The Missus crushed out her cigarette and looked away for a long moment.
“You know I trust your word, Ba,” she said without looking at him. “But I can’t believe that. You must be mistaken.”
“I have seen it before.”
Her head snapped around. “What?”
“At home. When I was a boy, a man came to our village and stayed for a while. He could do what Dr. Bulmer can do. He could lay his hand on a sick baby or on a person with a growth or an old sore that wouldn’t heal or an infected tooth and make them well. He had what we call Dat-tay-vao…the Touch.” He handed her the photocopied sheet from the Keitzer book. “Here are the words to a song about the Dat-tay-vao.”

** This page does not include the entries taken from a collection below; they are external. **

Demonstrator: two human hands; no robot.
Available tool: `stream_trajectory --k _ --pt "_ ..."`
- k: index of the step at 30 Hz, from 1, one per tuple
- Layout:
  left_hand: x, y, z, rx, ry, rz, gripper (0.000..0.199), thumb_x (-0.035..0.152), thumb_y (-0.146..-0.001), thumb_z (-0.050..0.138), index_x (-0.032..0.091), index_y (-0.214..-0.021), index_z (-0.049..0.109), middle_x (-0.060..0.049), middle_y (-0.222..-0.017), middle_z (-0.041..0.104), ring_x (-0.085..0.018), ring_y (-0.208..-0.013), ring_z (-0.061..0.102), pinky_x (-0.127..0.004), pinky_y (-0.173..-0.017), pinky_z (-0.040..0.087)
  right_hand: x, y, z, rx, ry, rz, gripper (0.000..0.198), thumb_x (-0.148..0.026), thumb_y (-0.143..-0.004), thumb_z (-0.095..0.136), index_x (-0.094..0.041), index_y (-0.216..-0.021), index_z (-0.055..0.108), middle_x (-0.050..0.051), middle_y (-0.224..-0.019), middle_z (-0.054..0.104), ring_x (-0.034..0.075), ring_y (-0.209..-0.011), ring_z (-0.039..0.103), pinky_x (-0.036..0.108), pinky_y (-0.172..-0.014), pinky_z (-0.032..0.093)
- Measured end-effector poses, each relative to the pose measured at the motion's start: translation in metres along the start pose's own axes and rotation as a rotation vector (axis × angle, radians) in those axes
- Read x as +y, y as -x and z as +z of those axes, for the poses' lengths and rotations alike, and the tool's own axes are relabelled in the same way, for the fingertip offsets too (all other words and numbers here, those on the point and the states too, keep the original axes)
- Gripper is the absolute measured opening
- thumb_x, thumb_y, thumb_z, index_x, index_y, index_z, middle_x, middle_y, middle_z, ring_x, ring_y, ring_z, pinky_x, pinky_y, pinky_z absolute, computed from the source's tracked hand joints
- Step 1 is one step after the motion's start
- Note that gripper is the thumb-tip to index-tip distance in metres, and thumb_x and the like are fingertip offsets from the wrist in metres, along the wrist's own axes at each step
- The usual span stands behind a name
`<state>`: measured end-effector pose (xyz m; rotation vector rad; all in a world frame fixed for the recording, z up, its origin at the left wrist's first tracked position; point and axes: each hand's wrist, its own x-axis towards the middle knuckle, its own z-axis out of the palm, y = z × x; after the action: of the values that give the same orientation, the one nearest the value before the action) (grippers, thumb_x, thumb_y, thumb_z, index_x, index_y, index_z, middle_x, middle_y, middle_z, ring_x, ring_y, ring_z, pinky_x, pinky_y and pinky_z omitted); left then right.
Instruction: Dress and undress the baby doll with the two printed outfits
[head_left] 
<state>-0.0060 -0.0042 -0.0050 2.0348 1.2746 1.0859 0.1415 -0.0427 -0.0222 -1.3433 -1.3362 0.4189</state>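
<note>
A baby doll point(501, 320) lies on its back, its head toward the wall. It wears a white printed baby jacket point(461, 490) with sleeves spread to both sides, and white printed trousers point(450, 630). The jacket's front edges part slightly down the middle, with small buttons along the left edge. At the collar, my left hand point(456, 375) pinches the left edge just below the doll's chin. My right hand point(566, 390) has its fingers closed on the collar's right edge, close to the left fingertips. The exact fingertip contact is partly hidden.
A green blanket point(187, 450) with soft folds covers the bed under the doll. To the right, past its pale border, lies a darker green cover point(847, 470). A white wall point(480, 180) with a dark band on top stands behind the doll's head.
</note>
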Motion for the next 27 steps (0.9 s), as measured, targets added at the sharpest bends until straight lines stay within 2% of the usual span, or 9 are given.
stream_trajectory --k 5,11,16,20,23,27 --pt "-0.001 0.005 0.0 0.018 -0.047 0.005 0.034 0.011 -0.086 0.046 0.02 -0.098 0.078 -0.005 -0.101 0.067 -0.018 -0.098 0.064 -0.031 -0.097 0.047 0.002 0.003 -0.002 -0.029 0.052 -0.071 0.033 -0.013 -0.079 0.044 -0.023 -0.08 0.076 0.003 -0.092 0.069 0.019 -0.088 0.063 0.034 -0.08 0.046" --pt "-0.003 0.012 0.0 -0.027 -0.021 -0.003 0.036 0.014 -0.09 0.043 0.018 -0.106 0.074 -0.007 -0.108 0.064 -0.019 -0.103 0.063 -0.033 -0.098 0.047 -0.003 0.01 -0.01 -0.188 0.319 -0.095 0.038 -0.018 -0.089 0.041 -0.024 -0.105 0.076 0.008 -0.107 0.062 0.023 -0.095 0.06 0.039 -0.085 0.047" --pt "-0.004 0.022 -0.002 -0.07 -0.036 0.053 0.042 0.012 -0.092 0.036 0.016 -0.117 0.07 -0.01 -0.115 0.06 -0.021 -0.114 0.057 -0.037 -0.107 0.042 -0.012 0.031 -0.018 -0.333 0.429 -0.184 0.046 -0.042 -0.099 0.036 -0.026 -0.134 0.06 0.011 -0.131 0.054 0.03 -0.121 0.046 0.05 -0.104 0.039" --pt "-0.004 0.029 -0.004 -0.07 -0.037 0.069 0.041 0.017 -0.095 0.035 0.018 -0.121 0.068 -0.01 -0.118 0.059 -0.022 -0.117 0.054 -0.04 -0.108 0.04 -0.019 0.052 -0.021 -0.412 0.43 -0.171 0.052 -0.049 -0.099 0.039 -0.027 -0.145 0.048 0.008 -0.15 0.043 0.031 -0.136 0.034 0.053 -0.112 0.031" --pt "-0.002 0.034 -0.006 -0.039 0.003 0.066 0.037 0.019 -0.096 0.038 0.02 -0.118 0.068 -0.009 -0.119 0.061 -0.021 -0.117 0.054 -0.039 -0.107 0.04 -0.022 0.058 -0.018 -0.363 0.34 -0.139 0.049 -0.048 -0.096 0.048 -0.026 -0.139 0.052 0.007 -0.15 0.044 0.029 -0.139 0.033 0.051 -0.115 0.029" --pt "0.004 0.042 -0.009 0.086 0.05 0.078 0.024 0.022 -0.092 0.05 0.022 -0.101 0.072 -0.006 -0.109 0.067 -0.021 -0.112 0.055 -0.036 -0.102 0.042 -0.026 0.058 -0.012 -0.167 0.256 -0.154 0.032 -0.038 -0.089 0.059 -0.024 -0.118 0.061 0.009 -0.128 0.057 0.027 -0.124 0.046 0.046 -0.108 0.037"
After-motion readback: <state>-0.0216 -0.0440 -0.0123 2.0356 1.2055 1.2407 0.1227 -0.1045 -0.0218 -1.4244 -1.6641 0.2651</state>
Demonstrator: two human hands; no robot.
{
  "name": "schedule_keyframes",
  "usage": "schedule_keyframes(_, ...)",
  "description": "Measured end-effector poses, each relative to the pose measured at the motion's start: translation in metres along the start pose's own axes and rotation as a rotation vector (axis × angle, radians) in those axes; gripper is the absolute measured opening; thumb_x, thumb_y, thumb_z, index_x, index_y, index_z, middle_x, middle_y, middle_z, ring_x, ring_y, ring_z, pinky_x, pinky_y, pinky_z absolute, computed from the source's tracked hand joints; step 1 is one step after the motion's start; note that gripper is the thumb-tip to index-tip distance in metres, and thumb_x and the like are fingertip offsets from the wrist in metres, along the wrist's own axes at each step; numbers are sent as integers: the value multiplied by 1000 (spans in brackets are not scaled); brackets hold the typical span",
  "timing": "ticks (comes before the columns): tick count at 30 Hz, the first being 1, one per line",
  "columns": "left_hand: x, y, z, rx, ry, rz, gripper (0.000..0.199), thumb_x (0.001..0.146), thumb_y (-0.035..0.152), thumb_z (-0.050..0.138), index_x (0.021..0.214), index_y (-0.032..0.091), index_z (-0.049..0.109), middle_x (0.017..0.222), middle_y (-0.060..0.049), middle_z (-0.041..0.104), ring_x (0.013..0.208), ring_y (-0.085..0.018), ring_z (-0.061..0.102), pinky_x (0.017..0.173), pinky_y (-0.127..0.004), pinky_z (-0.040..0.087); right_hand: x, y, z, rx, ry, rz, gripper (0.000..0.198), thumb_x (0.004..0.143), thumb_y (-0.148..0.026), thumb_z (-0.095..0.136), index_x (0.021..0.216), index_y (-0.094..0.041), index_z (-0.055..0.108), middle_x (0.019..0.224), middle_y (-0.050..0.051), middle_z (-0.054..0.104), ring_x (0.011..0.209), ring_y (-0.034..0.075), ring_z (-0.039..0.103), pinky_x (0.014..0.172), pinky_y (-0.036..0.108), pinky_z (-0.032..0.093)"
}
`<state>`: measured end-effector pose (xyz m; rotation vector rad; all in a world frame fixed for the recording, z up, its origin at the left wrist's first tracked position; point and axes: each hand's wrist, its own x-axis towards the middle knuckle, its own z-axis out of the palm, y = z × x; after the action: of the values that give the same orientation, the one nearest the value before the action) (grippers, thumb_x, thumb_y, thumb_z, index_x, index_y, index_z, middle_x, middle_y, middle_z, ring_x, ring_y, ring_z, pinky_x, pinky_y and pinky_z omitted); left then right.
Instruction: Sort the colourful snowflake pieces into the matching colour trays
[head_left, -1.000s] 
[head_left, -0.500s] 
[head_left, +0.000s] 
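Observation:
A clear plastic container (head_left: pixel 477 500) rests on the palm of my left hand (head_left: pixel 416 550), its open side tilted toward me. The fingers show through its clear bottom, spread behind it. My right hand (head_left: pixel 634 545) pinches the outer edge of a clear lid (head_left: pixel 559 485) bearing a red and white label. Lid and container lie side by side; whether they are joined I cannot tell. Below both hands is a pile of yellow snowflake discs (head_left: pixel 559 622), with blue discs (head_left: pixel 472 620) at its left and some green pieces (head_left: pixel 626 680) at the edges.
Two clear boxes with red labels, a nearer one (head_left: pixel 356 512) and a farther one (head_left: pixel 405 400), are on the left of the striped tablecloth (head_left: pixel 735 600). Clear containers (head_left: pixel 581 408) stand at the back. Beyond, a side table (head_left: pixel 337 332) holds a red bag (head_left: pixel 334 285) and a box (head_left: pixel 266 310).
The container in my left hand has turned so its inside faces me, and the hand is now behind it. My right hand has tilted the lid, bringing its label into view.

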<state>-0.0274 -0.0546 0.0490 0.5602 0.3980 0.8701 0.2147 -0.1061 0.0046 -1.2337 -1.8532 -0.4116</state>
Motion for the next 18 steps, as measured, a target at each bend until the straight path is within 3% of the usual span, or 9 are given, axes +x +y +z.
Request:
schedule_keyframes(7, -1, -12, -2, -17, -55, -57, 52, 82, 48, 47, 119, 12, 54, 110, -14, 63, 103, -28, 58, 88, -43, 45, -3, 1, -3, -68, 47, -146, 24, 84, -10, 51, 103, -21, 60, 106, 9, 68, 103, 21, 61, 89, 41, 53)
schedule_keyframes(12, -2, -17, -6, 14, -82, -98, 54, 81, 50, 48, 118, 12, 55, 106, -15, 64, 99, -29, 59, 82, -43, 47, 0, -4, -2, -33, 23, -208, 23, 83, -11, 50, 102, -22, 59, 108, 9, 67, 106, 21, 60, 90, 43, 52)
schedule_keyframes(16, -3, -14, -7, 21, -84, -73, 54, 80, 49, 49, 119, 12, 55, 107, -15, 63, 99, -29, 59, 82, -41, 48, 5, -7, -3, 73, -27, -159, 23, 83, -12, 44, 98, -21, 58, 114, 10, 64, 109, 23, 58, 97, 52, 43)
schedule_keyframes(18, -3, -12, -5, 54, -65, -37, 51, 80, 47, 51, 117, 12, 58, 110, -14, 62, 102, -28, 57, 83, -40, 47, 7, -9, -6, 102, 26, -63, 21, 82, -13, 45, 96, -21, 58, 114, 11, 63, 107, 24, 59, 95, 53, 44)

The Missus took it and read out loud:
“It seeks but will not be sought.
It finds but will not be found.
It holds the one who would touch,
Who would cut away pain and ill.
But its blade cuts two ways
And will not be turned.
If you value your well-being,
Impede not its way.
Treat the Toucher doubly well,
For he bears the weight
Of the balance that must be struck.”
“It sounds much better in my village tongue,” Ba told her.
“Sounds like a folktale, Ba.”
“I had always thought so, too. Until I saw. And I saw it again at the party.”
“I’m sorry, Ba. I just can’t believe that something like that can happen.”
“The article lists many of his patients who say it has.”